Toxic ‘Forever’ Chemicals Pose Risks to Rhode Islanders

Efforts to raise awareness about dangers of PFAS continue


These substances, manufactured since the 1940s, can be found in our food, our drinking water, and in our body tissue. They are in the soil, in rainwater, and in emissions spewed into the air. (EPA)

In the United States, 98 percent of the population has detectable levels of per- and polyfluoroalkyl substances (PFAS) in their bodies. These manufactured chemicals linked to cancer coat food packaging that resists oil, such as microwave popcorn bags and some pizza boxes.

While some of the more dangerous PFAS (PFOA and PFOS) are no longer manufactured in the United States — they are still produced internationally and can be imported in consumer goods — there are thousands of related compounds in wide use and the number is expanding rapidly. There may be as many as 3,000 on the market today.

Most of these man-made chemicals are protected by trade secrets, and their impacts are largely unknown.

Your non-stick frying pan may be PFOA or PFOS free, but like labels that read “BPA Free,” there are thousands of chemicals that are structurally related and could produce similar health problems. For example, little is known about replacement substances such as GenX. Preliminary studies suggest that they react in the body in the same way as PFAS.

That is why there is a need to regulate the entire tree of these related 5,000 to 10,000 compounds, according to those who spoke at a recent online panel discussion about the dangers of PFAS and related substances.

The July 22 event, hosted by Clean Water Action Rhode Island, the Conservation Law Foundation, and Reps. Terri Cortvriend, D-Portsmouth, and June Speakman, D-Warren, featured Terry Gray, deputy director of environmental protection at the Rhode Island Department of Environmental Management (DEM); Angela Slitt, director of graduate programs at the University of Rhode Island’s College of Pharmacy and co-lead of the school’s Sources, Transport, Exposures & Effects of PFAS; and Craig Howard, who worked on the research study featured in the film Dark Waters that showed the devastating effects of PFAS on DuPont employees and the residents of Parkersburg, W.Va.

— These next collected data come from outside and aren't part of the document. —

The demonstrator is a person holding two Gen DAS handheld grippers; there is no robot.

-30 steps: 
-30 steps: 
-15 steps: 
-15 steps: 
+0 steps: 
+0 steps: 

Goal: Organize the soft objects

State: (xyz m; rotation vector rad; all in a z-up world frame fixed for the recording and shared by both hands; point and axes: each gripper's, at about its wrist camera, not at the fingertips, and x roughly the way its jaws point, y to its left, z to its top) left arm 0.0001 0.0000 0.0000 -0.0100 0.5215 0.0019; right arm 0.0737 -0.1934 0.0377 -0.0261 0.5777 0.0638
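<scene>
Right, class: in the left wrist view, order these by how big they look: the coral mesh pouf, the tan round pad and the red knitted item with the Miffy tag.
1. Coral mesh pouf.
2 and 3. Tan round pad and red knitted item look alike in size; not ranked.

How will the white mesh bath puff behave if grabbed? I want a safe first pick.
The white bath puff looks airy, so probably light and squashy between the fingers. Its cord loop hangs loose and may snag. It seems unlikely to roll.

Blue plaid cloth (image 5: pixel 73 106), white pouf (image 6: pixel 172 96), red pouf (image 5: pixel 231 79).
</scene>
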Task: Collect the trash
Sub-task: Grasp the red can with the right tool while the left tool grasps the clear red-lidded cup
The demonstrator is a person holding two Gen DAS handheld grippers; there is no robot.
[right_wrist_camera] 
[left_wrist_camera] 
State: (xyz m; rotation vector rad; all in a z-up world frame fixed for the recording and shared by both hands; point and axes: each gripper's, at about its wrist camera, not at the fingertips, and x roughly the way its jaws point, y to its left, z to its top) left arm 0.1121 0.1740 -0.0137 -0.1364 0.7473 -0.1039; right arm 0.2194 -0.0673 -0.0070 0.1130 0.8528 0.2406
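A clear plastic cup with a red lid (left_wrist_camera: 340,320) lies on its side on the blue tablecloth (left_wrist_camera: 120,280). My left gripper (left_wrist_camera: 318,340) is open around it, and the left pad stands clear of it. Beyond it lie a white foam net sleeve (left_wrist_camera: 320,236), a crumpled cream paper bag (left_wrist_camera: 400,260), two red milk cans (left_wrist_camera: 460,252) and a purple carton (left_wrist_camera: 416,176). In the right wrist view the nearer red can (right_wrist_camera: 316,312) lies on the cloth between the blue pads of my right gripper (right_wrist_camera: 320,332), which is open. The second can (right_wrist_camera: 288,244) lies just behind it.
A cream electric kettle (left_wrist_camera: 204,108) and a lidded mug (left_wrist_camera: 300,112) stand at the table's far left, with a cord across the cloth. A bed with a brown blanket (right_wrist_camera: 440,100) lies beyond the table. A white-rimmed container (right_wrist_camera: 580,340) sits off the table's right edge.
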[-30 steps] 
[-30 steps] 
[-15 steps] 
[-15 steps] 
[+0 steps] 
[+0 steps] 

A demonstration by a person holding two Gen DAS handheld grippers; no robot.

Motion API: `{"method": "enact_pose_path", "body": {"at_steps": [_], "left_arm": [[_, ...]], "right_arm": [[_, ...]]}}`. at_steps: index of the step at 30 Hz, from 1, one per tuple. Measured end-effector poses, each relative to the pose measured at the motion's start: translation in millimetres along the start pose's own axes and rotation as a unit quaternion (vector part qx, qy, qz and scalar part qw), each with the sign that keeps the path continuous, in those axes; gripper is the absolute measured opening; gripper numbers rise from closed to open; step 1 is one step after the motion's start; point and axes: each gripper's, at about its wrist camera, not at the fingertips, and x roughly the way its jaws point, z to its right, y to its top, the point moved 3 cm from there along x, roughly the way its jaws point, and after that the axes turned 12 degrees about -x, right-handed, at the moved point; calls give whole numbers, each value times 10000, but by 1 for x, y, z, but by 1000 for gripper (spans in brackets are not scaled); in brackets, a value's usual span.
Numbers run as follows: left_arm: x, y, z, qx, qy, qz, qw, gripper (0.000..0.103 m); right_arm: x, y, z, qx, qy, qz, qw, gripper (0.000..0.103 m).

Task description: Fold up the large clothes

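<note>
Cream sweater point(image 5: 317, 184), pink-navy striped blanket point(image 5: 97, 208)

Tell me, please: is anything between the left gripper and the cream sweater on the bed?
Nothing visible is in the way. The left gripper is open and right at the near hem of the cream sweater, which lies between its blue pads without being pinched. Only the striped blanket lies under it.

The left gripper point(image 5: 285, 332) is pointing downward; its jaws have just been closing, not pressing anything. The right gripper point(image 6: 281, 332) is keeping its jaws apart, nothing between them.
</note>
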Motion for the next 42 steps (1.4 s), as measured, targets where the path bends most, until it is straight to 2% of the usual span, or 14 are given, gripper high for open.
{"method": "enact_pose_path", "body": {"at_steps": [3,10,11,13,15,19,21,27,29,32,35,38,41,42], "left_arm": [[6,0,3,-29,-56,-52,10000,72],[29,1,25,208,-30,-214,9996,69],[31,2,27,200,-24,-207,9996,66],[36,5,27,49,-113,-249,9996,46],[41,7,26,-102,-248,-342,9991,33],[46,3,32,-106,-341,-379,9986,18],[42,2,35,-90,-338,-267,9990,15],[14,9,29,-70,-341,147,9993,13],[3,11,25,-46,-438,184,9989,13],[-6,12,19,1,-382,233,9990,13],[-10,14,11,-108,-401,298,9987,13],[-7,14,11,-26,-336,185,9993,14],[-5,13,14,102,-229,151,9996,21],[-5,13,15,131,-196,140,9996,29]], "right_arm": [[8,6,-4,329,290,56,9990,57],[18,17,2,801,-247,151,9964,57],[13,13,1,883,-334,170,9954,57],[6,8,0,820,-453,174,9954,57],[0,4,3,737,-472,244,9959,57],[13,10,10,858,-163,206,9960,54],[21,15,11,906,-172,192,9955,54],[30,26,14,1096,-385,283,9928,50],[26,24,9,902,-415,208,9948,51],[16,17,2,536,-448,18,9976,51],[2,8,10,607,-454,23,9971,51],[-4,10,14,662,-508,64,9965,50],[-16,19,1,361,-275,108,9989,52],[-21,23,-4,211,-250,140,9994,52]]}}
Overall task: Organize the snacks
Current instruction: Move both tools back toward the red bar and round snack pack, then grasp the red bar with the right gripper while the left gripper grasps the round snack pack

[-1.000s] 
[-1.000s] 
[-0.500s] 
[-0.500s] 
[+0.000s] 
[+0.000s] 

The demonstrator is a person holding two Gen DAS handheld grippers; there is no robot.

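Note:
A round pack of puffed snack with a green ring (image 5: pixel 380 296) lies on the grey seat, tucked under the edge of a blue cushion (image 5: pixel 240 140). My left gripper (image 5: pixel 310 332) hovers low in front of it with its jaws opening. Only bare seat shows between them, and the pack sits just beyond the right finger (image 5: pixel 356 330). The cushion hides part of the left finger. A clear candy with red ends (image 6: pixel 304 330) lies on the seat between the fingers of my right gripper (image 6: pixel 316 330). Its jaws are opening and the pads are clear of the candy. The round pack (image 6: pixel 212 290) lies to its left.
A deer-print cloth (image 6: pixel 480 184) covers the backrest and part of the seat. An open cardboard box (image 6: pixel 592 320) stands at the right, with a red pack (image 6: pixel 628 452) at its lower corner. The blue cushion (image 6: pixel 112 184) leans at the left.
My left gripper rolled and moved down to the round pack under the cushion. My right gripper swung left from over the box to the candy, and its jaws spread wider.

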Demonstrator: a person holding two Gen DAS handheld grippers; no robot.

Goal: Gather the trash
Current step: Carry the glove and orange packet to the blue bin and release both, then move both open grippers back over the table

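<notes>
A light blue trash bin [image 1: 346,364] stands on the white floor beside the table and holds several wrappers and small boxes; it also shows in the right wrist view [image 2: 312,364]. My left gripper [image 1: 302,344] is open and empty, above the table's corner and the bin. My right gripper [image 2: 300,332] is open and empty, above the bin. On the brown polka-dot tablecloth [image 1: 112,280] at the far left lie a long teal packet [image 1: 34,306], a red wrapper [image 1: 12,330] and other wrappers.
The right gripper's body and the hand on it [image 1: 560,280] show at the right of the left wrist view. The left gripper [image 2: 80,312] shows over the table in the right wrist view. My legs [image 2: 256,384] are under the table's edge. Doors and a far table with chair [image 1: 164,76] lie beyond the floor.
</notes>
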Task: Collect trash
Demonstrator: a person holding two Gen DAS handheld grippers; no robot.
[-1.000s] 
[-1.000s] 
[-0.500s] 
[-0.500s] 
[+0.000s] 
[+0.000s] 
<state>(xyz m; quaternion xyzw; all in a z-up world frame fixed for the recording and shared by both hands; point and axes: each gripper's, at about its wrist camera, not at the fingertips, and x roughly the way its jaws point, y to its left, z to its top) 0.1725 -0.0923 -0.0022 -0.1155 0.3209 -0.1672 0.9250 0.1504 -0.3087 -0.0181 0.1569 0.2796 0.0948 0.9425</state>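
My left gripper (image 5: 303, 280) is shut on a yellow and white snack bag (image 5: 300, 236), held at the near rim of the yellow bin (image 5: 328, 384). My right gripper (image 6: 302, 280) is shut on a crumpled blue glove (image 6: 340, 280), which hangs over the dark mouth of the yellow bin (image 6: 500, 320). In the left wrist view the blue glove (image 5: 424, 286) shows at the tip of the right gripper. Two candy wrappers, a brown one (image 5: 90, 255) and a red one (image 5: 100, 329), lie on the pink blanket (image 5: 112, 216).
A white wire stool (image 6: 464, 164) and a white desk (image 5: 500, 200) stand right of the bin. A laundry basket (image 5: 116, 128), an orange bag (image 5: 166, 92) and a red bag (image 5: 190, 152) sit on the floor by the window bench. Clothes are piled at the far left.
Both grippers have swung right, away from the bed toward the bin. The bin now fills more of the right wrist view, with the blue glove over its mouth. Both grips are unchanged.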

Gray said these chemicals are a problem in Rhode Island, even though there are no DuPont plants here. He noted that PFAS are pervasive.

PFAS have been found in many of Rhode Island’s drinking-water sources. (Roger Warburton/ecoRI News)

The Rhode Island Department of Health tested for PFAS last year. The agency tested every major drinking-water supply in the state and the water in every school that had its own well. In all, 87 percent of Rhode Islanders had their primary source of water tested. The results showed that PFAS are in a significant portion of the state’s drinking water — they were detected in 44 percent of the locations tested — and that more than 40 percent of the schools tested had levels above the new recommended standard of 20 parts per trillion (ppt). The Environmental Protection Agency originally issued a 70 ppt health advisory level, but since then a growing number of public-health officials and some states are pushing for levels of 20 ppt or lower.

In Rhode Island, House and Senate versions of the same bill would require municipal water systems to treat their drinking water or offer an alternative source if levels exceed 20 ppt. Last year, New Hampshire adopted rules that established drinking-water standards for four PFAS chemicals of 12 ppt. The state was quickly sued by industry behemoth 3M.

In 2017, just weeks after the Oakland Village Water System in Burrillville was awarded “Rhode Island’s Best Tasting Drinking Water” by the Atlantic States Rural Water & Wastewater Association, DEM discovered the water was contaminated with PFAS.

PFAS used in firefighting foam are blamed for the closure of the Oakland Village Water System and several other private wells in the area. The fire suppressant is also the likely source for massive concentrations in wells at the Quonset State Airport in North Kingstown. PFAS-containing firefighting foams were commonly on hand and used anywhere fuels were stored, including airports and military bases.

Newport’s Naval Education & Training Center stored hundreds of millions of gallons of fuels and had firefighting foams on site. The Melville area of Aquidneck Island has been a fuel depot since World War I. There was a recent proposal to convert the site to a commercial marina, but the discovery of PFAS halted the project. A cleanup is ongoing.

Bradford Dye, now bankrupt, was a facility that manufactured battle dress uniforms and chemical suits for the Department of Defense. The plant left hundreds of PFAS-contaminated drums and highly contaminated lagoons adjacent to the Pawcatuck River, which, along with the Wood, is designated a wild scenic river and is a valuable natural resource for both Rhode Island and Connecticut.

Slitt noted that PFAS accumulate in the liver, and it takes four to five years for the human body to remove just half of these chemicals. According to research, PFAS cause increased cholesterol, a decrease in vaccination effectiveness, liver damage, and decreased birth weight. New data even suggests that PFAS leave humans more susceptible to the coronavirus.

Roger Warburton, Ph.D., is a Newport, R.I., resident.